### Work task
All lines in the data below carrying the string "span" are to be located and copied.

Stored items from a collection
┄┄┄┄┄┄┄┄┄┄┄┄┄┄┄┄┄┄┄┄

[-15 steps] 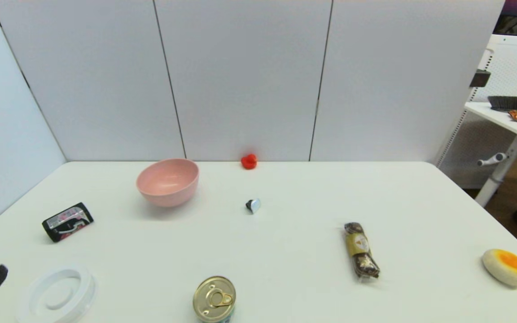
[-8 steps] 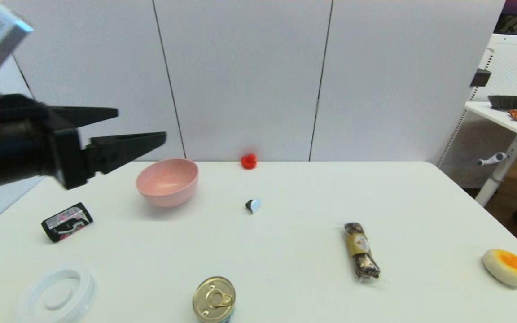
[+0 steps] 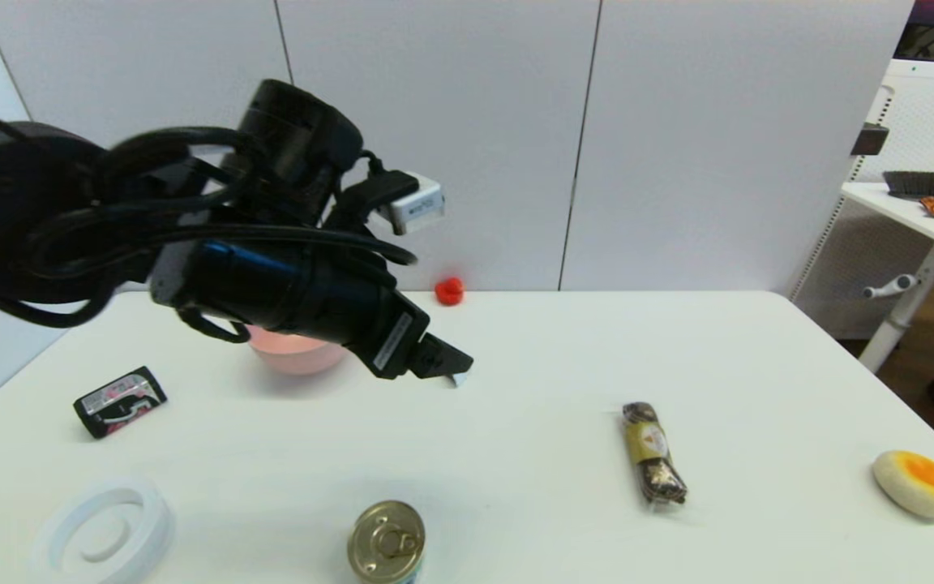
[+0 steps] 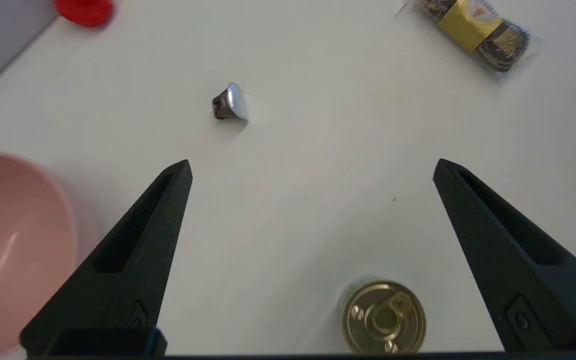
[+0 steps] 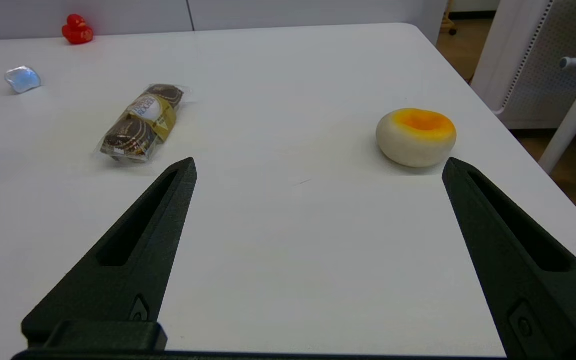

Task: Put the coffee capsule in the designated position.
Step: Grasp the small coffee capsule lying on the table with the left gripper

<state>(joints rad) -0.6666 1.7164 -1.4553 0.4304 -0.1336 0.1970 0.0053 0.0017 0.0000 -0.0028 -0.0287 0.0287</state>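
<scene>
far left on the counter (image 3: 516, 454): white ring (image 3: 100, 531) and dark packet (image 3: 120, 391), both untouched. next, pink bowl (image 3: 293, 354), mostly hidden in the head view behind the left arm. left end effector (image 4: 310, 167) spread wide and empty, hovering above the counter between bowl and gold-lidded can (image 3: 387, 542). coffee capsule (image 4: 229, 102) lying on its side just beyond the fingertips, nearer the finger on the bowl's side than the other, not yet between the two; long axis roughly level with the counter, foil face turned away from the bowl. in the head view only a sliver of foil peeking past the fingertip at mid-counter, short of the red lump (image 3: 449, 290) by the back wall. left arm clearly nearer; judged to need a small reach forward and a shift toward the bowl's side before closing. further right, chocolate pack (image 3: 652, 453), then egg-like round (image 3: 915, 483). right end effector (image 5: 318, 167) parked low near that end, equally wide and empty. against half a second earlier: left arm swung in from the far left and dropped over the capsule; everything on the counter unmoved.
</scene>
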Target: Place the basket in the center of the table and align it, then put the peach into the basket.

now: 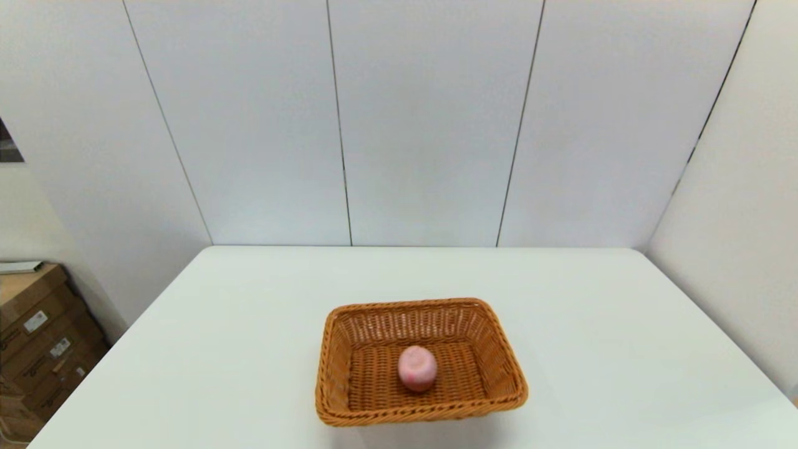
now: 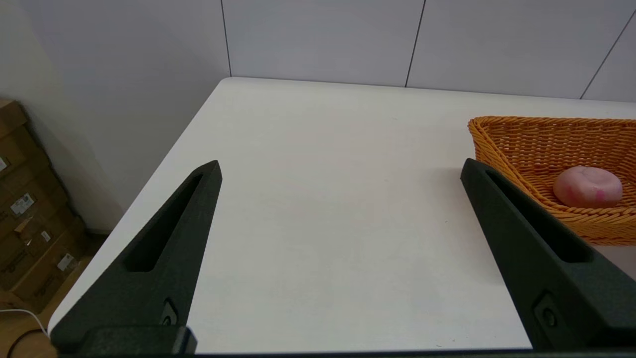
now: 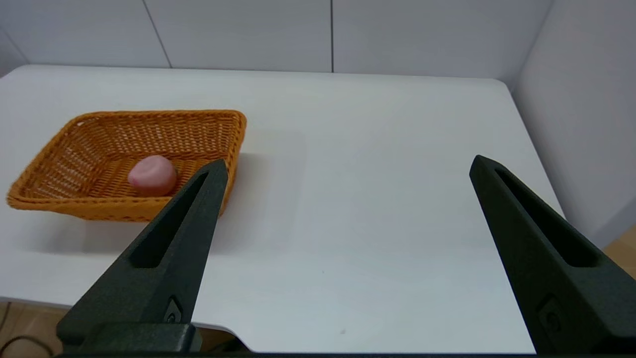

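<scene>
table (image 1: 623,324): big white top; we saw nothing on it but the basket and its contents.
boxes (image 1: 37,349): cardboard stack on the floor off the table's left edge, not involved.
basket (image 1: 419,360): orange-brown wicker, sat near mid-width of the table, toward the near edge. Long axis ran left-right across the table, roughly square to the edges, maybe a slight skew. We judged it centred well enough side to side.
left gripper (image 2: 339,168): empty, fingers spread wide, held over the near-left part of the table. Basket lay off to its right side, well apart, nothing between the fingers.
right gripper (image 3: 348,164): empty, fingers spread wide, held over the near-right part of the table. Basket lay off to its left, and one finger only overlapped the basket corner in the wrist view; no contact as far as we could tell.
peach (image 1: 417,368): pale pink, rested on the basket floor about mid-basket, clear of the walls, touching neither gripper.
arm reach: neither arm showed in the head view, so both looked pulled back; basket seemed about equally far from each, so we couldn't name a nearer one.
status: we judged both steps done, with no further grasp needed; only a minor basket squaring would remain, if anything.
</scene>
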### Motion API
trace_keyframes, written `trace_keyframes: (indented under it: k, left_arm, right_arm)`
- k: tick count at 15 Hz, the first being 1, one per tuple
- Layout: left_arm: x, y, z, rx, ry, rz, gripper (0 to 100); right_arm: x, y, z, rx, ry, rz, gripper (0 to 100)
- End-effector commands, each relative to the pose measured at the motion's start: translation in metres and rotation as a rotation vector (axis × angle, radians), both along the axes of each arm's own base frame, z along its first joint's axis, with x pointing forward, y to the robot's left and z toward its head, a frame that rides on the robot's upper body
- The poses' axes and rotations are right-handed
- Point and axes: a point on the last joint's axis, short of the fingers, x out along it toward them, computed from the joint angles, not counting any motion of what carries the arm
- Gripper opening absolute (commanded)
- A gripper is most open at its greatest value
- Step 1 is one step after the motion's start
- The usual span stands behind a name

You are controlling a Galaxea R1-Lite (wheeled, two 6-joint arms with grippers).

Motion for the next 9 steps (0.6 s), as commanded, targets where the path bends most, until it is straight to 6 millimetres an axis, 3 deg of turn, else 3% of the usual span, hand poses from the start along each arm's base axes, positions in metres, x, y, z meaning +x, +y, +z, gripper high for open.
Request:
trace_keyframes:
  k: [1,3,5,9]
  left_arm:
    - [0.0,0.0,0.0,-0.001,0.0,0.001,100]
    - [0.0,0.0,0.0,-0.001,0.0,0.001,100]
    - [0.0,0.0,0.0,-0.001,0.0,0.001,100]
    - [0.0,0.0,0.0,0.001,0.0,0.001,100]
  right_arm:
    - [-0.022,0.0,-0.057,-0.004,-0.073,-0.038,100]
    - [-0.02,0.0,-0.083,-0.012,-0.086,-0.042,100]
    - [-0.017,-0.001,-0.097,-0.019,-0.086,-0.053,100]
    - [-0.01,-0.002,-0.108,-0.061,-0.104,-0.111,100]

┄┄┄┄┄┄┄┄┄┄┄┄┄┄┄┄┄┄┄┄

### Output for this exercise
- The usual span stands behind a name
Motion for the next 9 steps (0.6 s), as commanded, targets where the path bends most, until it is straight to 6 millimetres an axis, 3 deg of turn, else 3% of the usual span, hand poses from the start along each arm's base axes, positions in metres, x, y, z meaning +x, +y, +z, gripper high for open.

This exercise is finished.